Rick, the “intern,” powerless and unassertive, is a foil to Bloom and acts as his tentative conscience objecting to some of Bloom’s stunts not even on moral grounds but on the grounds of simple humanity. “You don’t understand anything about people,” he tells Bloom at one point. Bloom answers him later, saying that maybe it isn’t that he doesn’t understand people, maybe he just doesn’t like them. Eventually, to his detriment, Rick begins to come over to Bloom’s viewpoint somewhat, but it make no difference to Bloom, who never listened to him anyway. Nina has her own personified conscience in the person of her producer Frank (played by Kevin Rahm of Mad Men), who consistently tells her when they are crossing a line—which is virtually any time they plan to use something Bloom has brought in. Nina pays even less attention to Frank than Bloom pays to Rick, and eventually Frank may as well not be present at all.

Nightcrawler is one of three major releases on screens this fall that raise serious question about our contemporary media. Gone Girl depicted heightened media hype in which an innocent man is convicted in the media of a crime he did not commit and ultimately plays games using the same media to get the shambles of his life back together. Mockingjay explored how those in power use media outlets to manipulate public opinion without regard for truth. Now Nightcrawler exposes the seemier side of local news markets using sensational tactics to attract viewers. Louis at one point quotes a study that found local news stations spending an average of 22 seconds each broadcast on traditional journalistic areas like politics, economy, and education, and more than five minutes per broadcast on crime, accidents, and the like. If it bleeds, it leads.

So is it enough to trust the media to self-police? More and more, it seems, films and television (e.g., The Newsroom) are raising serious questions about the nature of real journalism in an age of increasingly distorted notions of journalistic integrity exacerbated by television stations feeding the 24-hour news cycle. But in a country that prides itself on its freedom of the press, perhaps it is only the media that can raise the cry when other media are betraying the public trust.

First-time director Gilroy, previously known chiefly for penning screenplays like The Bourne Legacy, acquits himself well in his debut opus. Nightcrawler is fast-paced and suspenseful, with chillingly convincing performances by the very creepy Gyllenhaal and the ethically challenged (as long as we’re within the law!) Russo.

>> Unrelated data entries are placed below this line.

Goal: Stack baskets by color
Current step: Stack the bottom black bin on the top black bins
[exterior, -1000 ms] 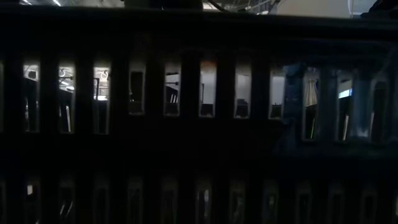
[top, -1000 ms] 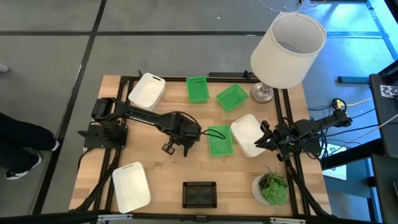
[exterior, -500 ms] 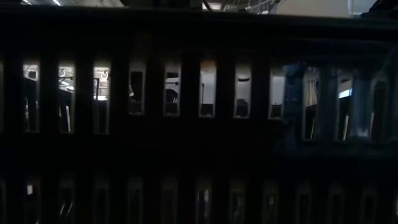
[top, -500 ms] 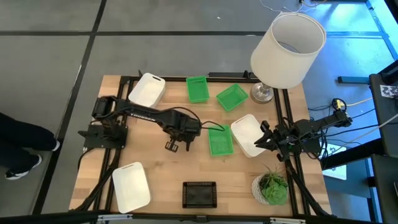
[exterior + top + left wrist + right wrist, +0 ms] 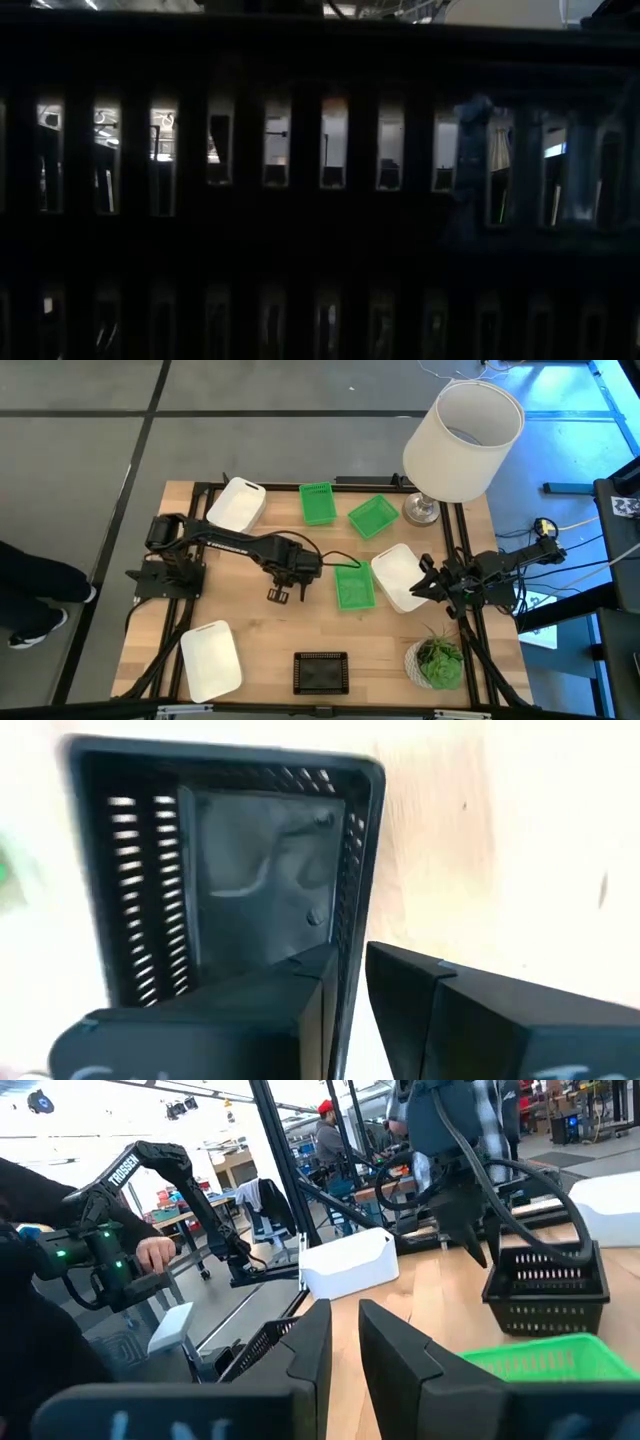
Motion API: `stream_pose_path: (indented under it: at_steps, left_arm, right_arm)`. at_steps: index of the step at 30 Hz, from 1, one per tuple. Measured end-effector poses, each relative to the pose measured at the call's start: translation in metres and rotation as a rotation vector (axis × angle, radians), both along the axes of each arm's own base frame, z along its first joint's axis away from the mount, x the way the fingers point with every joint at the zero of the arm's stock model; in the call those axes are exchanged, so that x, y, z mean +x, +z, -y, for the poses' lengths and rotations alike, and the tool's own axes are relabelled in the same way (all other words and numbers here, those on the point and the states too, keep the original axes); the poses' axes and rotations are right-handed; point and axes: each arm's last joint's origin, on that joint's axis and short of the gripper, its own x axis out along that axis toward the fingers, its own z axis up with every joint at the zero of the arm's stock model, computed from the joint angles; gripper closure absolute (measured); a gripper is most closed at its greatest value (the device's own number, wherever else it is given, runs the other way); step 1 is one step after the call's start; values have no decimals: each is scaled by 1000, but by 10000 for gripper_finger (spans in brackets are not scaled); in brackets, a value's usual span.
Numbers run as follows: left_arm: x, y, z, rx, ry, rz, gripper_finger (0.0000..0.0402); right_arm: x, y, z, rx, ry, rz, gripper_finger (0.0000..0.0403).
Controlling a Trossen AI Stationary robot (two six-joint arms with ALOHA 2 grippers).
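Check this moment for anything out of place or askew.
The low view is almost wholly blocked by what looks like a black mesh basket right against that camera, so it shows nothing of the table. In the high view, one green basket lies turned at an angle beside its straight neighbour.

A: What sort of place is this?

B: A robotics lab or workshop. A wooden counter [image 5: 250, 660] sits on a grey concrete floor [image 5: 80, 420], with two dark robot arms bolted to a black frame.

A: And beyond the right gripper [image 5: 345, 1342]?

B: An open hall with ceiling lights, metal poles, cluttered workbenches, another robot arm [image 5: 170, 1165], and people [image 5: 330, 1140] standing about.
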Motion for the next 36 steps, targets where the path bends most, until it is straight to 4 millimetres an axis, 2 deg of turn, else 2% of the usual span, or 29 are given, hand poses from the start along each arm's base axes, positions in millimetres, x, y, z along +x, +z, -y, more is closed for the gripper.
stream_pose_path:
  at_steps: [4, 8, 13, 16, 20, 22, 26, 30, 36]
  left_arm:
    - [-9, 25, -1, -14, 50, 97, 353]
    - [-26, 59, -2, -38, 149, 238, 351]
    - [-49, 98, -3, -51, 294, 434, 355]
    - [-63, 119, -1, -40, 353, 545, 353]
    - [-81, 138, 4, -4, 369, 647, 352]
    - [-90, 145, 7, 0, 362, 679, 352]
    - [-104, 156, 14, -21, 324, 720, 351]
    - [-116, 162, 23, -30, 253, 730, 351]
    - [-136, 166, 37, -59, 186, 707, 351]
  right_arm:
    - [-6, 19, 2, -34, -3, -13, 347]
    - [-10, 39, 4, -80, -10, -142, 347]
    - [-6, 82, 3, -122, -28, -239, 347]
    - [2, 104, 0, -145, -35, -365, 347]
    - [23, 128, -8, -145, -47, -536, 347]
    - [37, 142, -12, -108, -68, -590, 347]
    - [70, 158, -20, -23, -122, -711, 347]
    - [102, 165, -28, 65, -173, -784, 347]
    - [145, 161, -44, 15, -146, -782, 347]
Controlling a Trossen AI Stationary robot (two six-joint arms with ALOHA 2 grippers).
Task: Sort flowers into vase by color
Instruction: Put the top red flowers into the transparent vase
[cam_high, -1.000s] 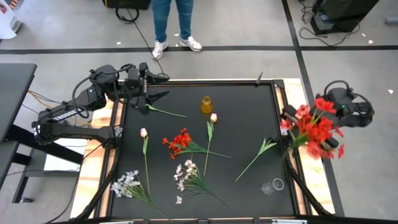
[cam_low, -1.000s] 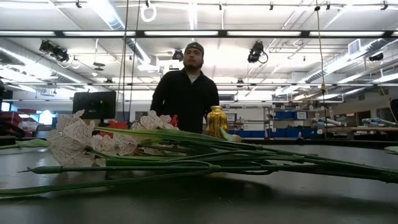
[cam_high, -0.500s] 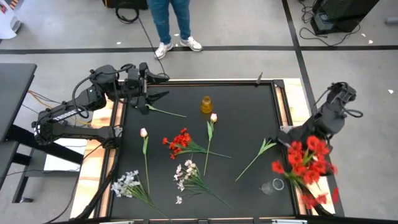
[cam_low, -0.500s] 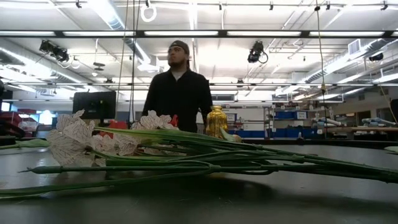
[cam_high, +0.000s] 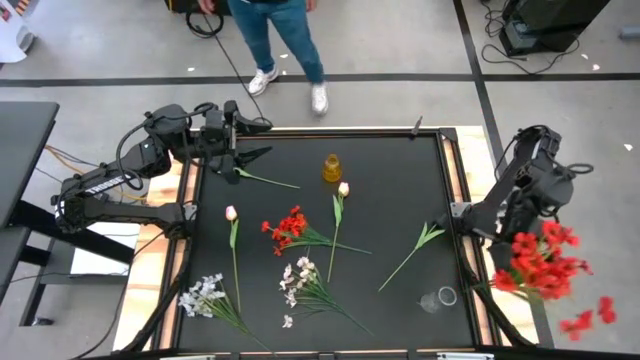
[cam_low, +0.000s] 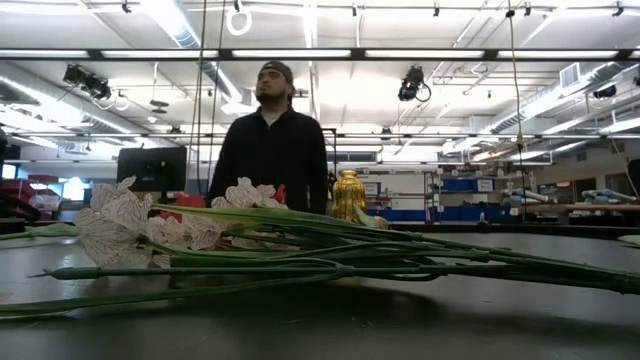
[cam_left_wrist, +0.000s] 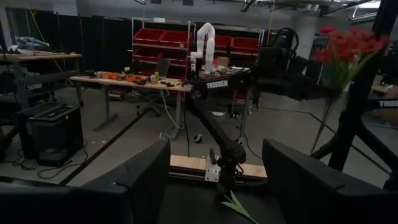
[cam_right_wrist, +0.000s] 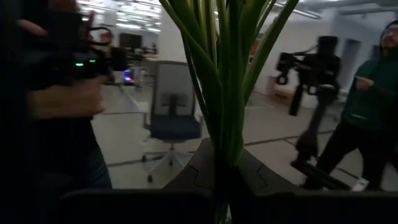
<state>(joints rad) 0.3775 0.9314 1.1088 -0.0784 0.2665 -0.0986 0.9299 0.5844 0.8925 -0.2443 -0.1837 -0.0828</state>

A scene in a restaurant in which Gyllenhaal very matter-of-factly explains to Russo why she needs him, what he expects to be paid, and what his demands are in order to keep supplying her with the footage she needs to build her ratings—demands which include her sexual favors—is particularly troubling. That she is old enough to be his mother makes the scene even more disturbing, and takes Bloom into Norman Bates territory if we want to imagine unresolved Oedipal issues in that unknown past we’re forced here to wonder about.

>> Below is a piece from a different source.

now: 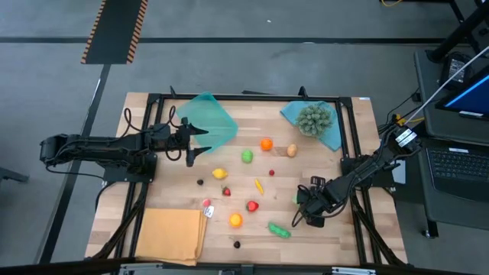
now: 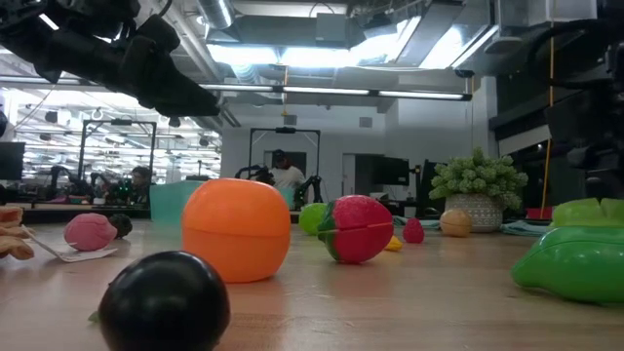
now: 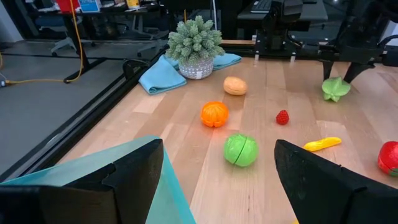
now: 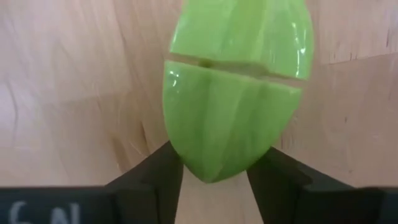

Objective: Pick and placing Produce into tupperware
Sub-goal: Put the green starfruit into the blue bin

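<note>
A pale wooden surface [image 1: 176, 183] stands in a large workshop, with toy produce scattered over its middle.

The right pincer [image 4: 214, 177] is low over the right side of the surface, its two dark fingers [image 4: 152, 180] standing on either side of the narrow end of a light green toy vegetable [image 4: 233, 93] that has a split line across it. The fingers are just beside the piece, perhaps touching; whether they grip it firmly yet cannot be told. In the overhead view this pincer [image 1: 306, 205] sits well right of the other pieces.

The left pincer [image 1: 191, 141] waits open at the far left, right by the translucent teal tupperware tray [image 1: 210, 122], whose edge shows under its fingers [image 3: 134, 171].

Scattered between the arms lie an orange [image 1: 266, 143], a green round piece [image 1: 247, 156], a lemon [image 1: 220, 174], a red fruit [image 1: 252, 205], a long green vegetable [image 1: 279, 229] and some dark berries [image 1: 237, 244]. A potted grey-green plant [image 1: 315, 118] stands on a blue cloth [image 1: 333, 137] at the far right, and a tan mat [image 1: 170, 235] lies near left.

The step appears to be the grasp of the green piece. Next it likely needs a firm squeeze, a lift, and a long carry to the far-left tray.
</note>
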Motion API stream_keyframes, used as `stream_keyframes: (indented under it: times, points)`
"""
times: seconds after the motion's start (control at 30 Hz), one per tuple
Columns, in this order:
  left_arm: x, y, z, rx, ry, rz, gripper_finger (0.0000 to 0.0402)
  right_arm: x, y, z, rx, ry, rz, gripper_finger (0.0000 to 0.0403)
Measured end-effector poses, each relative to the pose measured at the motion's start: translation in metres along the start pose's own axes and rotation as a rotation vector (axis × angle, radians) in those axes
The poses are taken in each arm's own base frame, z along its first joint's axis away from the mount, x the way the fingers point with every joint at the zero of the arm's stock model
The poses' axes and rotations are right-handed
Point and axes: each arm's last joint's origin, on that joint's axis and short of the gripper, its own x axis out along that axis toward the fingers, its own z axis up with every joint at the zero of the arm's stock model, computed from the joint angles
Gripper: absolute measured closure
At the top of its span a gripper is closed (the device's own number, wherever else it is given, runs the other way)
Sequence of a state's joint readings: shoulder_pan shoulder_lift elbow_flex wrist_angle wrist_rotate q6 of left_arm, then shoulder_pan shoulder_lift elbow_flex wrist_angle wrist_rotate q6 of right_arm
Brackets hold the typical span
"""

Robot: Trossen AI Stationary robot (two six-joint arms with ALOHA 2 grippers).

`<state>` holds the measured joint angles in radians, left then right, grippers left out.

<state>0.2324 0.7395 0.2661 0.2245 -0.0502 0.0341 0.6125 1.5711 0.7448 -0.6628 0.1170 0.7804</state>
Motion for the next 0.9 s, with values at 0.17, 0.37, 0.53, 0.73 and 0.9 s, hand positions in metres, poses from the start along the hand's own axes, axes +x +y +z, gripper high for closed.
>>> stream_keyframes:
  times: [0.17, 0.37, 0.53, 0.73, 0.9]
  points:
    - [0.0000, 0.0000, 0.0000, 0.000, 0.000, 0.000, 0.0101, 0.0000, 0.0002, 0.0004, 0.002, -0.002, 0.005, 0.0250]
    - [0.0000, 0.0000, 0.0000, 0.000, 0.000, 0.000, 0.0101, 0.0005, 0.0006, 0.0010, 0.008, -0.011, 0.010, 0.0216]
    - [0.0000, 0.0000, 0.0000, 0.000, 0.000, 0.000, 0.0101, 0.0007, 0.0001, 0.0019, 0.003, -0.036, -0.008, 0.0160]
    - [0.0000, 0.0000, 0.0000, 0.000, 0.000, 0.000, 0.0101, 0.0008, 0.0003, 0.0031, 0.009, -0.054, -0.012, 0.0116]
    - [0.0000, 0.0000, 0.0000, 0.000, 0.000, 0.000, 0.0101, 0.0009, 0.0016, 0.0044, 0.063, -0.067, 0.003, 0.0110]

The film is shot almost entirely at night, and cinematographer Robert Elswit has used film to shoot the movie in the daytime, but a digital camera for the night scenes, so that they are produced in the same medium that Bloom and his fellow nightcrawlers would use. This creates a neon-lit noir-like atmosphere that appears garish rather than rich, machine-like rather than human—the perfect background for this unpalatable story.

Some critics have suggested that Gilroy was enamored of his own character, and creates in Bloom a kind of anti-heroic entrepreneur whom he expects to seduce his audience into some sort of grudging admiration. If that is in any sense true, I grieve for the coming generation. I cannot see the film as anything but a cold and grim satire of the worst aspects of local media, and of the complete abandonment of ethics possible in this kind of world. I give the film three strong Tennysons, and a possible Oscar nod for Gyllenhaal.